Jeremy Hunt Squirms On Live TV Under Pressure From Junior Doctors


The British Medical Association (BMA) has been accused by Jeremy Hunt of ‘distorting’ his words to mislead junior doctors.

The health secretary made the bold claim when he appeared on The Andrew Marr Show this morning, which saw Marr rip into his plans. Although despite this, Hunt said that history will show he did the right thing for the National Health Service despite his plans for a ‘seven day NHS’ being so incredibly unpopular among junior doctors that 98% of them voted to take strike action on February 10.

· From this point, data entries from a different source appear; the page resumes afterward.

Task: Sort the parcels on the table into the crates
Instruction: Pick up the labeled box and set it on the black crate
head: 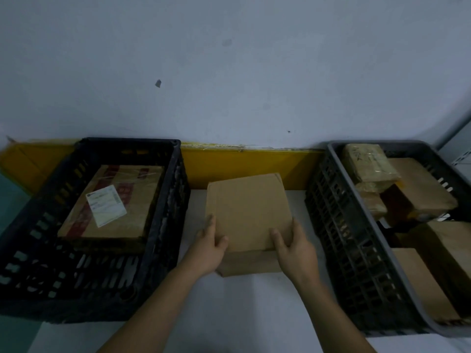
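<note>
A plain brown cardboard parcel [248, 210] sits on the white table [244, 307] between two crates. My left hand [207, 250] grips its near left corner, thumb on top. My right hand [294, 250] grips the near right corner, thumb on top as well. The black crate [158, 225] on the left holds a large taped box with a white label [105, 208]. In the grey crate [356, 250] on the right lie several brown parcels [369, 164].
A yellow board [244, 166] runs along the foot of the pale wall behind the table. The crates stand close on both sides of the parcel. Bare table shows in front of the parcel, between my forearms.
</note>
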A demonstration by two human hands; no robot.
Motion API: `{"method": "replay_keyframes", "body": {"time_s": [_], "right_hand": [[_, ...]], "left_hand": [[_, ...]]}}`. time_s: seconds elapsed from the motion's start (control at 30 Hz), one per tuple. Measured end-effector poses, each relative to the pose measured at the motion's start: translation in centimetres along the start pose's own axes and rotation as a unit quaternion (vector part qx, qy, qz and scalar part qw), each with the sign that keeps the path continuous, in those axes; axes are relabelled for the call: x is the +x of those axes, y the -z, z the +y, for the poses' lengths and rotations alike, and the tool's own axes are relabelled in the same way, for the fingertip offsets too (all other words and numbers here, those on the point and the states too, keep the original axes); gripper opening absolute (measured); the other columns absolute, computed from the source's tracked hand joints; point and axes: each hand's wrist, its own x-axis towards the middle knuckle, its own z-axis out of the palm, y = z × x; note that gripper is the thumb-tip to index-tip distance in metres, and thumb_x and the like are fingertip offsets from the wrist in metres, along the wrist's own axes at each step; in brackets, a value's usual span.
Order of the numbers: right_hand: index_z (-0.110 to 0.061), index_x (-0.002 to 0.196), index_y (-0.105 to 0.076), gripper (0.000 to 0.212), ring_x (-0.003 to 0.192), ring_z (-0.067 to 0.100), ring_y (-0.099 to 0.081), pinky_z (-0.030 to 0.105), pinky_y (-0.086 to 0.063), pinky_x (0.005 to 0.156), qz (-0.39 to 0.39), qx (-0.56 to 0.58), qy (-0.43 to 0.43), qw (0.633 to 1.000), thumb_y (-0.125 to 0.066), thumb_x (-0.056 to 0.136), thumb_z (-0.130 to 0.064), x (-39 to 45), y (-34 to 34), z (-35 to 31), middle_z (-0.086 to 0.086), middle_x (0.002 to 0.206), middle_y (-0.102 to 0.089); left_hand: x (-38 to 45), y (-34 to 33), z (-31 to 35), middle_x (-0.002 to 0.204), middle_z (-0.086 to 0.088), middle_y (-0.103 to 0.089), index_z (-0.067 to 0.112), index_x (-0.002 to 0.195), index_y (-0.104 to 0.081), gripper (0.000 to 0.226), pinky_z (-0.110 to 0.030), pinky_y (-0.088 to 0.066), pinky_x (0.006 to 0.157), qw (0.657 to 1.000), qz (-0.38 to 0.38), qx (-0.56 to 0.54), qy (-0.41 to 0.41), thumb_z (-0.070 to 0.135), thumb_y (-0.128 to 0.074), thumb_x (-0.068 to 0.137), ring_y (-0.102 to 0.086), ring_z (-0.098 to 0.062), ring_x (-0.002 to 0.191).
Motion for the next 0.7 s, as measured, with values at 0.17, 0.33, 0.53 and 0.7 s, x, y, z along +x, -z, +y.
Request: {"method": "replay_keyframes", "body": {"time_s": [0.17, 0.33, 0.53, 0.7], "right_hand": [[-0.017, 0.16, -0.051, 0.052, 0.145, 0.024, -0.053, 0.05, -0.046, 0.117, 0.077, -0.011, 0.095, 0.992, -0.048, 0.114, -0.041, -1.5, 1.1, -2.6, 0.003, 0.159, -0.057], [-0.019, 0.144, -0.069, 0.042, 0.151, 0.016, -0.046, 0.051, -0.033, 0.127, 0.012, 0.015, 0.188, 0.982, -0.044, 0.113, -0.035, -3.5, -0.9, -4.1, -0.004, 0.157, -0.059], [-0.017, 0.135, -0.075, 0.033, 0.141, 0.021, -0.055, 0.045, -0.047, 0.116, 0.011, -0.001, 0.213, 0.977, -0.059, 0.108, -0.029, -2.4, -1.1, -2.8, 0.0, 0.151, -0.062], [-0.024, 0.139, -0.074, 0.048, 0.142, 0.023, -0.051, 0.051, -0.047, 0.113, 0.038, -0.06, 0.171, 0.983, -0.053, 0.106, -0.053, -1.2, -0.6, -0.2, 0.003, 0.15, -0.061]], "left_hand": [[-0.2, -1.0, 0.0, 0.179, -0.006, -0.008, 0.033, 0.171, 0.001, 0.094, -0.044, -0.025, 0.128, 0.998, 0.0, 0.047, 0.03, 0.081, -0.035, 0.099, -0.021, -0.032, 0.161], [-0.4, -0.9, 1.6, 0.175, -0.006, -0.022, 0.029, 0.171, -0.019, 0.101, -0.049, -0.029, 0.126, 0.999, 0.041, 0.007, -0.015, 0.092, -0.017, 0.092, -0.028, -0.033, 0.157], [-1.7, -0.6, 2.1, 0.176, 0.003, -0.019, 0.038, 0.17, -0.006, 0.13, -0.048, -0.038, 0.12, 0.996, 0.027, -0.076, -0.037, 0.11, -0.038, 0.067, -0.032, -0.026, 0.156], [-1.9, 0.7, 2.2, 0.176, 0.005, -0.02, 0.036, 0.171, -0.006, 0.118, -0.048, -0.035, 0.123, 0.996, -0.001, -0.08, -0.03, 0.095, -0.052, 0.08, -0.031, -0.025, 0.157]]}}
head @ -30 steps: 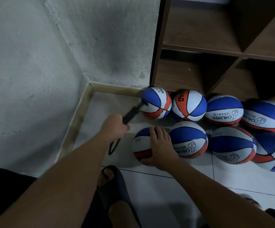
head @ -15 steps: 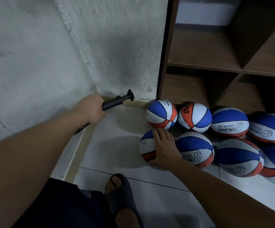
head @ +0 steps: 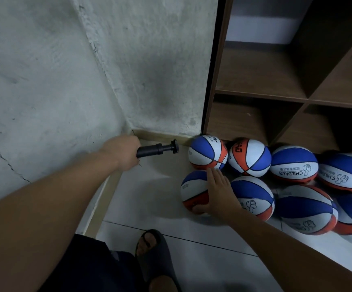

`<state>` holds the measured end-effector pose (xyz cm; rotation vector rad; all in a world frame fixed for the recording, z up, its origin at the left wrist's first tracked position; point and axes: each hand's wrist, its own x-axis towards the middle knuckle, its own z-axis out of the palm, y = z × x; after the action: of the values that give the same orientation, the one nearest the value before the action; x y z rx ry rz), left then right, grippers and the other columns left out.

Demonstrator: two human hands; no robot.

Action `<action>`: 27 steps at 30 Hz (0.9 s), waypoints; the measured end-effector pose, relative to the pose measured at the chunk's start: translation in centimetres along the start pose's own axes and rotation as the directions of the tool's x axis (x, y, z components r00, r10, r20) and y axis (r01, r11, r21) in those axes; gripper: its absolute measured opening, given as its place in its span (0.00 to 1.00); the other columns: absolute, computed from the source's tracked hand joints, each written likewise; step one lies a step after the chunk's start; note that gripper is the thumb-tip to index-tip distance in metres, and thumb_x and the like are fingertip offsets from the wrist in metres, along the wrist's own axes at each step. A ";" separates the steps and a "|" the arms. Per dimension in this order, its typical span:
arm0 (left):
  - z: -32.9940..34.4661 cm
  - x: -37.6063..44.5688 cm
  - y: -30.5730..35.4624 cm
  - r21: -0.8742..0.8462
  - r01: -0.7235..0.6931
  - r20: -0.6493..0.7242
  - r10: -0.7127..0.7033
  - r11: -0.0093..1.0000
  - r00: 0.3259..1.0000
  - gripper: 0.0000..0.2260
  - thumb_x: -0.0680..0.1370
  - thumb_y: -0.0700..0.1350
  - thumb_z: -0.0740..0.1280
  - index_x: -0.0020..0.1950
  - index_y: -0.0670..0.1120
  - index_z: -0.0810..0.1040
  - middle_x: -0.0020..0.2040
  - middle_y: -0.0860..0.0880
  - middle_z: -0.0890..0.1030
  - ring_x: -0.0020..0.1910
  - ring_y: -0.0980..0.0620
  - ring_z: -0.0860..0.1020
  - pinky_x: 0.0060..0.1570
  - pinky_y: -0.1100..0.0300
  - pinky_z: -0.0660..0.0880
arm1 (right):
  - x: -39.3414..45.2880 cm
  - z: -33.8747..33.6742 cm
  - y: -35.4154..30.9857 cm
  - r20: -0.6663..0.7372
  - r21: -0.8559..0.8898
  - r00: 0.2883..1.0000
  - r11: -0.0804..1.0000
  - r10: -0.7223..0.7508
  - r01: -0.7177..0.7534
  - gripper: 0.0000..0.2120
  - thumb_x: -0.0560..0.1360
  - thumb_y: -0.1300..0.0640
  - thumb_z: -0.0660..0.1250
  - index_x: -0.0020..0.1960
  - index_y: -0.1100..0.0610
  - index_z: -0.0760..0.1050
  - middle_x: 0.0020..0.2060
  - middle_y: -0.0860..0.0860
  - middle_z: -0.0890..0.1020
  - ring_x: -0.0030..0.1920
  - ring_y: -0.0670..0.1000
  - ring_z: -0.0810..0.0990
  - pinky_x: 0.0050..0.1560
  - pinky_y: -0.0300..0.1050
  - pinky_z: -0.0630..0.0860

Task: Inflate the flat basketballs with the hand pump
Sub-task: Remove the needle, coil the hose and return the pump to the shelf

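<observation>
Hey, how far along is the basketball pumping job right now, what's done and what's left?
Done: nothing clearly; I can't tell which balls are full. In hand: the left hand grips the pump, held off to the side, not attached to any ball. The right hand rests on the nearest basketball. Left: attach the pump to that ball, inflate it, then check the other balls by the shelf.

left hand (head: 122, 151) grips pump (head: 157, 149) | right hand (head: 218, 193) rests on basketball (head: 194, 191)
</observation>
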<state>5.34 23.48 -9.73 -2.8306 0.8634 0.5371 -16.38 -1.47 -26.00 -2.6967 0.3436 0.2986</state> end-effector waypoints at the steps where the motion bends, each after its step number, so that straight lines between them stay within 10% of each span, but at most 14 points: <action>1: -0.5 -0.2 0.4 0.045 -0.020 -0.015 0.021 0.999 1.000 0.09 0.79 0.46 0.74 0.42 0.51 0.77 0.38 0.50 0.79 0.37 0.50 0.80 0.36 0.57 0.75 | -0.2 -1.3 0.1 -0.025 0.077 0.999 0.996 0.044 -0.042 0.68 0.65 0.24 0.76 0.87 0.55 0.42 0.86 0.54 0.51 0.86 0.57 0.47 0.85 0.60 0.51; 8: -6.6 -1.9 7.4 0.222 -0.168 -0.114 0.196 0.961 0.974 0.07 0.79 0.41 0.70 0.47 0.51 0.73 0.43 0.49 0.77 0.38 0.48 0.78 0.38 0.56 0.73 | -1.6 -16.7 -2.5 -0.354 0.214 0.933 0.966 -0.060 0.143 0.51 0.71 0.28 0.73 0.83 0.52 0.61 0.76 0.51 0.69 0.75 0.51 0.70 0.74 0.49 0.72; 20: -10.7 -6.6 15.9 0.185 -0.404 -0.110 0.428 0.896 0.897 0.15 0.77 0.40 0.69 0.37 0.52 0.68 0.36 0.50 0.74 0.32 0.51 0.74 0.32 0.56 0.71 | -6.8 -21.2 -3.3 -0.264 0.166 0.898 0.900 -0.353 0.402 0.10 0.81 0.45 0.73 0.57 0.47 0.77 0.47 0.42 0.76 0.47 0.46 0.77 0.46 0.40 0.73; 27: -11.0 -6.5 16.9 0.251 -0.472 -0.169 0.519 0.845 0.838 0.07 0.74 0.44 0.72 0.41 0.54 0.76 0.38 0.54 0.77 0.36 0.51 0.77 0.41 0.52 0.81 | -9.0 -21.2 -2.2 -0.244 0.161 0.897 0.897 -0.367 0.411 0.08 0.85 0.45 0.67 0.62 0.45 0.75 0.46 0.42 0.78 0.46 0.47 0.78 0.44 0.44 0.75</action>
<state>-5.87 10.31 2.52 -2.4995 1.6250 0.1492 -20.94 -6.61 -3.96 -2.5143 -0.1127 -0.1345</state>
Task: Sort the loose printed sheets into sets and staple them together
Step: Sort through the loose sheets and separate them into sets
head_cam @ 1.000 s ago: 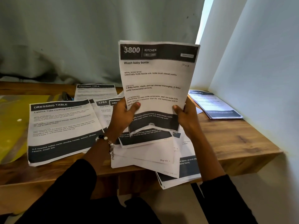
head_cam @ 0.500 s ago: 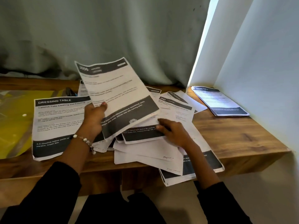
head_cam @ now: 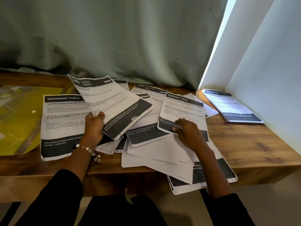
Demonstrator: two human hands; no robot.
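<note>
left hand grips tilted sheet | right hand on DRESSING TABLE sheet

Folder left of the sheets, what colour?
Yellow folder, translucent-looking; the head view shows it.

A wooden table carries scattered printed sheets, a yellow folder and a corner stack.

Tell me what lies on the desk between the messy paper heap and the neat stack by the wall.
Only bare wooden desk separates the heap from the stack, per the head view.
</note>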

Marr presented hunt with a number of reports from junior doctors which were highly critical of him and his plans, causing him to visibly squirm in his seat. However he countered  saying that anger among medical staff has been caused, not by his plans to change junior doctor’s working hours, but by the media and the ‘irresponsible’ BMA.

He said:

My language has been extremely careful because I’ve always wanted to make sure that people understand how hard junior doctors are working.

What I can’t control, as you know very well, we have a free press and often my words are distorted by the BMA which is one of the cleverest trade unions in the book.

They know in any argument between doctors and politicians the public are going to side with the doctors.

The proposed new contract would mean that evenings and weekends are treated as normal working days for junior doctors, which they say will stretch already overworked doctors.

Hunt insised that anger among junior doctors is caused by the BMA’s misinformation saying that one of the reasons for that anger, is because they were told by the BMA that their pay was going to be be cut, before promising that it wouldn’t be.

The health secretary said doctors will realise he is doing the right thing.

He explained:

They were told they were going to be asked to work longer hours, they aren’t, we’re actually bringing down the hours they work. If you’re told by your union that the health secretary wants to do these awful things of course you feel devalued.

There are always battles along the way but I think what history will ask us is did the health secretary, did the government that’s committed in its manifesto to seven day services, did they do the right thing for patients to make care safer and better?

If they did, in the end I think doctors too will say there was a big argument about it, but it was the right thing for the NHS.

Mr Hunt was forced to accept that  something does need to be done to improve the morale of junior doctors but he said the blame for that did not fall to him.